Swiatek erased an early 4-2 deficit and wound up defeating 30th-seeded Anett Kontaveir 7-6 (4), 6-0.

That means Swiatek has won 20 sets in a row at the French Open. Last year, she became the first woman since Justine Henin in 2007 to win the title without ceding a set.


Diego Schwartzman is strolling through this year's French Open, on and off the court.

The 10th-seeded Argentine has yet to drop a set. An added bonus is that he can walk around Paris for a bit on days when he doesn't have a match.
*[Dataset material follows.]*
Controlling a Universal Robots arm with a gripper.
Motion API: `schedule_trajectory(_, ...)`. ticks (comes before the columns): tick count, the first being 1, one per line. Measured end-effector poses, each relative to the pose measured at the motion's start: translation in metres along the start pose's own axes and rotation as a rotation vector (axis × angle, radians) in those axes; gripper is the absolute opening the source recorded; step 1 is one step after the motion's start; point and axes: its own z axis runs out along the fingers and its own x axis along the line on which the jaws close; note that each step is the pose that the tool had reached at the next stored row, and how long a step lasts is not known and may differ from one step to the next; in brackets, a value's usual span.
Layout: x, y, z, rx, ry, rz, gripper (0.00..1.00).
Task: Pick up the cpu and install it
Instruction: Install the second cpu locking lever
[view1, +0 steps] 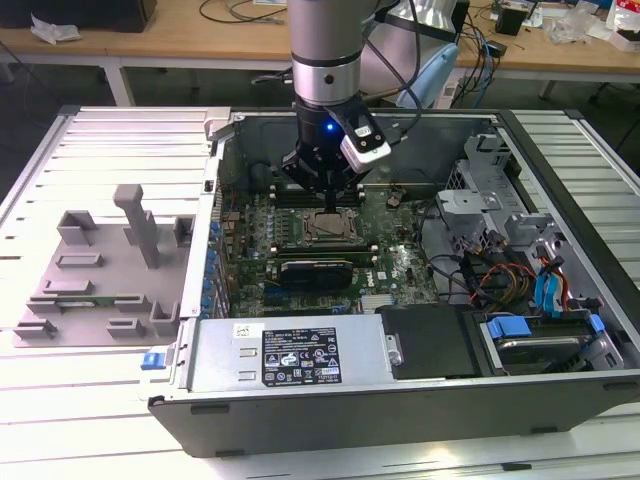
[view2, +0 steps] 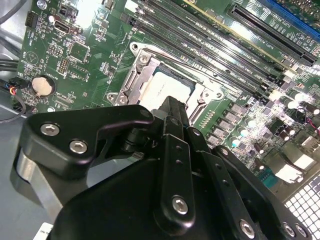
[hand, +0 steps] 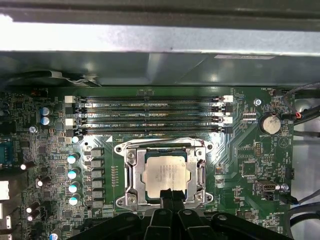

“It’s a very special place for me and I’m very happy to be back, playing my best tennis again and with a crowd," 2020 Roland Garros semifinalist Schwartzman said after beating Philipp Kohlschreiber 6-4, 6-2, 6-1 on Saturday. “Last year was my best tournament here and not many people could come. I’m happy to play with a lot of people this week.”

Last year, players had to stay in their hotels before and after matches or practice because of coronavirus rules. No hanging out — at all.

At least now, they're allotted an hour a day to see the city. Which might not seem like a lot, but it's a big change from the last trip to the clay-court Grand Slam tournament.

So Schwartzman keeps looking forward to those chances to “walk around Paris a bit in the afternoon."


AP Tennis Writer Howard Fendrich in Washington contributed.